In the article below, it surfaced because Isabella was cumming last night and causing Horns to go off. Isabella is the Horn. Isabella was always HO-RN/Y :o).

Ho/RN = Slutty 2-14(R-N/18-14/(2x9)-14/(2xI)-14/(2x1)-14)

Sunny Leone was the Car:
  1. In "Herbie Fully Loaded," the dad says, "Well at least we know the horn works."
  2. Whenever Subconscious Charlie was up to something bad, Subconscious Isabella would warn me. She wasn't smart enough or strong enough to stand up to Charlie, but she did her best to help me
  3. That's why Jessica Alba as Sue Storm goes to help Reed, her brother Johnny, and Ben when the storm approaches and Victor is putting the Shields up. That was Subconscious Isabella refusing to support Subconscious Charlie who was being selfish and greedy
People can get mad at Conscious Isabella, but Subconscious Isabella was helping me fight against Subconscious Charlie who was trying to take over. That was the hardest thing for Subconscious Isabella, which was being unable to succeed in getting through to her Conscious Mind.

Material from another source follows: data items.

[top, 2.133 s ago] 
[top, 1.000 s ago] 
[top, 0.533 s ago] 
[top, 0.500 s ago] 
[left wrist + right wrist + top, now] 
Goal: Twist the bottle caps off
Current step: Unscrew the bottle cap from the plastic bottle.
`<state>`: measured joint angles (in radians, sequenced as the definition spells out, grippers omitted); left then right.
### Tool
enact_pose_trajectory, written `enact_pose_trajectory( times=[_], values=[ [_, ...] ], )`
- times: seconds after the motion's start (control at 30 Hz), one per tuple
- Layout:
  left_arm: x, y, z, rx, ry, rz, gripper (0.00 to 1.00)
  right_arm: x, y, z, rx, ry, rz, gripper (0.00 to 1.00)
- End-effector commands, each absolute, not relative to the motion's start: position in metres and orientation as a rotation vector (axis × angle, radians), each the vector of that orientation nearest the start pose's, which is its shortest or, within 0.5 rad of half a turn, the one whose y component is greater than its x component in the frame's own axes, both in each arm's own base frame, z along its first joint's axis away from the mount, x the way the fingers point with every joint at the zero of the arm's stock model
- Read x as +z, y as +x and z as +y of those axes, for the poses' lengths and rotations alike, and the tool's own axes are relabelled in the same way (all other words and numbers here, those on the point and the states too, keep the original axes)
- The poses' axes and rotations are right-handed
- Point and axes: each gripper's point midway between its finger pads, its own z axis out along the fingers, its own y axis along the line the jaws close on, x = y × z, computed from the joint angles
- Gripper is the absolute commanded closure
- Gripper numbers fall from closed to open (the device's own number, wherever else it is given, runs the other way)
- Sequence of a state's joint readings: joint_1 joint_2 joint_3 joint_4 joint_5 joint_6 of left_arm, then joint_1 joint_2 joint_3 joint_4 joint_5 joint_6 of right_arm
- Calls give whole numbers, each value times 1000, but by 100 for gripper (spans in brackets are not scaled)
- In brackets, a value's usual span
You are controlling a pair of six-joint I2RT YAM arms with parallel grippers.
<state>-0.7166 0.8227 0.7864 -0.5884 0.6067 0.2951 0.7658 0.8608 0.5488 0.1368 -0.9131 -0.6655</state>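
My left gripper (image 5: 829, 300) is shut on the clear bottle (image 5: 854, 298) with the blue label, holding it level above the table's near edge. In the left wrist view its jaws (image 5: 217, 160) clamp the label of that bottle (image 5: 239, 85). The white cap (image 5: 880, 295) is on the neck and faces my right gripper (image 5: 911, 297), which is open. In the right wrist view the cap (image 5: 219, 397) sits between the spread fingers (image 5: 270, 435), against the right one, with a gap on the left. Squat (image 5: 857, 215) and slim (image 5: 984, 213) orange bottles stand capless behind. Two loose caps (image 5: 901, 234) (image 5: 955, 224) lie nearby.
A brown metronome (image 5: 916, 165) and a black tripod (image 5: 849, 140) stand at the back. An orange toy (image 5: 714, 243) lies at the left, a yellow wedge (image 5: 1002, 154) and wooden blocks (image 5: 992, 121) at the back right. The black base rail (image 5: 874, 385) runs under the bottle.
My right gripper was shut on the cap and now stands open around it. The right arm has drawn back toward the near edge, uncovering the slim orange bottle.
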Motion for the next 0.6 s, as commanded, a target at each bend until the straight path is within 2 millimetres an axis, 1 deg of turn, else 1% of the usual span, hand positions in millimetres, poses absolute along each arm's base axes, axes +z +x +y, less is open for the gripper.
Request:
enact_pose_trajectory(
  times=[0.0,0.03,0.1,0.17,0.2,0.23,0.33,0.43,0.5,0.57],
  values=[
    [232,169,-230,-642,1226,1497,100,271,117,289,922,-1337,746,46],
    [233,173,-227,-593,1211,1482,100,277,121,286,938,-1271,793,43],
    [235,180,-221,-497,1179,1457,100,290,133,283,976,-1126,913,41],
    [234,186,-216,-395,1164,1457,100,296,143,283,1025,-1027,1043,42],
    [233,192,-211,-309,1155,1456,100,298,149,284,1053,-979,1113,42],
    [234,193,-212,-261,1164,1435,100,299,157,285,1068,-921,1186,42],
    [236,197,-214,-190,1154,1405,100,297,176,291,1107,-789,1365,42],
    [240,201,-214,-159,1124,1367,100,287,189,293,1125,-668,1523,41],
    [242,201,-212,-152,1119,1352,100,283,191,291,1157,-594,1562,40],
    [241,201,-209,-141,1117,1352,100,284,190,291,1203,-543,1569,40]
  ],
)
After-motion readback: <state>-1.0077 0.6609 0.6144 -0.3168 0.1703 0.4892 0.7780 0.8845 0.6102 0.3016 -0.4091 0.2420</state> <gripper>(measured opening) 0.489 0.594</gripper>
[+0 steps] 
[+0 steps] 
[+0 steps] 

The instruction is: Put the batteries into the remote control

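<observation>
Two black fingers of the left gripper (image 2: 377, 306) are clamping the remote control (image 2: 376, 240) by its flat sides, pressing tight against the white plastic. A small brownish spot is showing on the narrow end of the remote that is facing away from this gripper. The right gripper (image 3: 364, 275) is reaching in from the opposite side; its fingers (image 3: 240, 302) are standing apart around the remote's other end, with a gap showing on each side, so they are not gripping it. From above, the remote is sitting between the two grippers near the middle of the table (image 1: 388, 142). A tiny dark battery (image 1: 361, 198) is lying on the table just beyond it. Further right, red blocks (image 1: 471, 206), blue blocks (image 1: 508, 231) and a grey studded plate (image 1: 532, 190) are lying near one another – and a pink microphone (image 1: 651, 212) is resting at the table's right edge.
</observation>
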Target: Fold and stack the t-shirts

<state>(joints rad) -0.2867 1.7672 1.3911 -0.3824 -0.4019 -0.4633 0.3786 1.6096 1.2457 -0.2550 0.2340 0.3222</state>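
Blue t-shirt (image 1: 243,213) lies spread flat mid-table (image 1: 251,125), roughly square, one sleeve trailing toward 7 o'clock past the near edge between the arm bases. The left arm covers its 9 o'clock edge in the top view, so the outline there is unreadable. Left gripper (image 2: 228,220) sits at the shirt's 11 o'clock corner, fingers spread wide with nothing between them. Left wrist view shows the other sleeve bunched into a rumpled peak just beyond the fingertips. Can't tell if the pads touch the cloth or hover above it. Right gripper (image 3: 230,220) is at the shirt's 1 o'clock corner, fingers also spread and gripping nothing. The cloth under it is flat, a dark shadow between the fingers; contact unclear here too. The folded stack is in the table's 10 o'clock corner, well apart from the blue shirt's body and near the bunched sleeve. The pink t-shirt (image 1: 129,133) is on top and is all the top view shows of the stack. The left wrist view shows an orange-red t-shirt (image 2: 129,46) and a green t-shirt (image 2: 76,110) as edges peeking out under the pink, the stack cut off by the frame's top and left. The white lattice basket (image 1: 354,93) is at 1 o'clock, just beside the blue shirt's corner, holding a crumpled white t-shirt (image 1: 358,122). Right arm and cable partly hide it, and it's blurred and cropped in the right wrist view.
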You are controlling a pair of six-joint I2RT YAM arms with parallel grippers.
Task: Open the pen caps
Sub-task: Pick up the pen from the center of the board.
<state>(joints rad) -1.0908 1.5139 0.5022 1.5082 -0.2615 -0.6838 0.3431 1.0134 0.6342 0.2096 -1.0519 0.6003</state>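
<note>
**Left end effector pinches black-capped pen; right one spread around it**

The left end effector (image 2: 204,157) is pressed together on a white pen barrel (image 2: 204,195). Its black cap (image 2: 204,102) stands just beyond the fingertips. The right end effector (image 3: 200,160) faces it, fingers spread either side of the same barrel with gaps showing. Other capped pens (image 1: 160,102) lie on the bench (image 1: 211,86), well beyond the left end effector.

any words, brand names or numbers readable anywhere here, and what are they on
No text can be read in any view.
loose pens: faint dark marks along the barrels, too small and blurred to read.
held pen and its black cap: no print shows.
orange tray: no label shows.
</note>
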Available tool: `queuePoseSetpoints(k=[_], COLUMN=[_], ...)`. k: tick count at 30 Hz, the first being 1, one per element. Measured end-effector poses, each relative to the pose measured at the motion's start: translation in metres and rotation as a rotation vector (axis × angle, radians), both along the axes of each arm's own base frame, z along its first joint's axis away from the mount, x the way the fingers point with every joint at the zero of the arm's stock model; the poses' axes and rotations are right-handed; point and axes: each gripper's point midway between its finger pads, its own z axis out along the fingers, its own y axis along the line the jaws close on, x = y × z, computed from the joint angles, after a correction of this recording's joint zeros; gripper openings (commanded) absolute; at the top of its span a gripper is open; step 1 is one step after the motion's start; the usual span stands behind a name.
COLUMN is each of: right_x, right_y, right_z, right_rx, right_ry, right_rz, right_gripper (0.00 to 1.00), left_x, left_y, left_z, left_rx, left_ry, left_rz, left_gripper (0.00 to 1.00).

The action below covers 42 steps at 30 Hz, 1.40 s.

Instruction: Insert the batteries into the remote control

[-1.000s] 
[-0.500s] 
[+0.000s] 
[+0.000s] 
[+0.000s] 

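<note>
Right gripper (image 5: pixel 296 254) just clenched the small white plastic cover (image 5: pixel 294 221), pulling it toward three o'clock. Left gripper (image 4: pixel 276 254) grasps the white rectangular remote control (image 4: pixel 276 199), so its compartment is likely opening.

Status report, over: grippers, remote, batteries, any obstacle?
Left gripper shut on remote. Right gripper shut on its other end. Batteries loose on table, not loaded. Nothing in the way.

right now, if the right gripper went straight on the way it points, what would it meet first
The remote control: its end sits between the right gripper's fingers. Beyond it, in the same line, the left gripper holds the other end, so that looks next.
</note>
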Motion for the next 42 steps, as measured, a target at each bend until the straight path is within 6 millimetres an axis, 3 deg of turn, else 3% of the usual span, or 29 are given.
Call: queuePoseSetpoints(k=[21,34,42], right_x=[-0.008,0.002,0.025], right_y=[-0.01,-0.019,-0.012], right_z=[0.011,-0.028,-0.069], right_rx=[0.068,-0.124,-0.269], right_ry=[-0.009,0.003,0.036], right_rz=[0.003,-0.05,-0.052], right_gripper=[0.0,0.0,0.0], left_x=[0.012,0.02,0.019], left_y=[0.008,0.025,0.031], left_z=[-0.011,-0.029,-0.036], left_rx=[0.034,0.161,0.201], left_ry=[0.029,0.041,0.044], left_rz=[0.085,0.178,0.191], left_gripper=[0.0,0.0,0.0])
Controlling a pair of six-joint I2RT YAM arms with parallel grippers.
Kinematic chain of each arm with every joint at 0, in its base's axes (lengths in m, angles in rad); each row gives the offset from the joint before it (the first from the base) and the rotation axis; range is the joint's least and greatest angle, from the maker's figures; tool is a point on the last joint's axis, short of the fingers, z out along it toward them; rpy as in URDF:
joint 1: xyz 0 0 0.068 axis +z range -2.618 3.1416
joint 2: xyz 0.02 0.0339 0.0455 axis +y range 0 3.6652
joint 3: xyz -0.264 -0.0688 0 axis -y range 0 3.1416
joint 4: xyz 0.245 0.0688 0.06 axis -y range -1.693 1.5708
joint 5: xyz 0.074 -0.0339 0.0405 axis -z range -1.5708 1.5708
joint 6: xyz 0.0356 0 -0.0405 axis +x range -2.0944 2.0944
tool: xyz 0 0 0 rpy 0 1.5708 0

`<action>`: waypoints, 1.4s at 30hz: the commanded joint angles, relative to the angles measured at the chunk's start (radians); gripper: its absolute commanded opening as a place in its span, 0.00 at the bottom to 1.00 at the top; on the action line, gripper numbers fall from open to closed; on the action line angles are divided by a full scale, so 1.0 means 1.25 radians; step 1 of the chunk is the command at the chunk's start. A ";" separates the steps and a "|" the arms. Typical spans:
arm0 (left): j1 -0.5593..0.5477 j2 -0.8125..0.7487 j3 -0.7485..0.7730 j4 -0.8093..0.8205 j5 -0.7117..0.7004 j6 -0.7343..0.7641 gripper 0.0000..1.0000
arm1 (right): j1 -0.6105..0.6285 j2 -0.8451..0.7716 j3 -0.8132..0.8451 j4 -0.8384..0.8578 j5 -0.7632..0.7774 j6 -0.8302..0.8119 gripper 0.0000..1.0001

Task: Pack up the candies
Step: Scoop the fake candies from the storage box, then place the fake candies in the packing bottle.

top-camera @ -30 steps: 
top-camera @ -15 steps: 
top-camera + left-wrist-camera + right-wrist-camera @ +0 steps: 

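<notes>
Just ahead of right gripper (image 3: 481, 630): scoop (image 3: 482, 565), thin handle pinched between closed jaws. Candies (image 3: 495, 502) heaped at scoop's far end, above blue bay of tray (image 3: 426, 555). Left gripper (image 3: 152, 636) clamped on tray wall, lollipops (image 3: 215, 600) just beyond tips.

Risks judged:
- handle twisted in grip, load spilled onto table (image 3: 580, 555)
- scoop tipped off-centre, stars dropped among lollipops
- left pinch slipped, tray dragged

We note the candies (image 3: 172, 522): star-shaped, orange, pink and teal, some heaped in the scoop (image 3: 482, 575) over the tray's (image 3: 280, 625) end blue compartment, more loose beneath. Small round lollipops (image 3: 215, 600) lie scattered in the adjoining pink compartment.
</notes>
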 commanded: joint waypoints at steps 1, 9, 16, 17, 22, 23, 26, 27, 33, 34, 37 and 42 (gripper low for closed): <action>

That's Conscious Isabella is a tragedy in herself. You even see reflections of it in the movie "Fantastic Four" where Victor Von Doom is a variation of me. Victor proposes marriage to Sue Storm who doesnt want to marry him.
  1. I said 9/25/2005 that I drove down from Los Angeles to San Diegot to propose marriage to Isabella (whom I'd never met). I was making a leap of Faith.
  2. I said 2/28/2006 that all the Subconscious Mind around the Planet were watching
  3. I had been steered to the corner of Washington Street (the State I'm from) and Indian Street (Sunny Leone's Nationality). I didn't know back then that Isabella was using pictures of Sunny Leone. So I didn't even realize the significance. All the Subconscious Minds around the Planet knew.
  4. Isabella obviously never showed up and she flamed me publicly in her Journal July 2004. She said in her Journal, "I'll never fall in love with you." (The Planet has a way of making people eat their own words...)
  5. I said 11/18/2005 that all the Subconscious Women around the Planet saw how I took a huge fall, which is how I got an outpouring of Sympathy from all the Women around the world that most likely thought it was the most romantic, yet tragic, thing ever done
I waited there with a a $4,500 Engagement Ring. My friend Matthew Willert who was my friend actually took a leap of faith and let me take the ring without any money or down payment. He just let me take it and run over there.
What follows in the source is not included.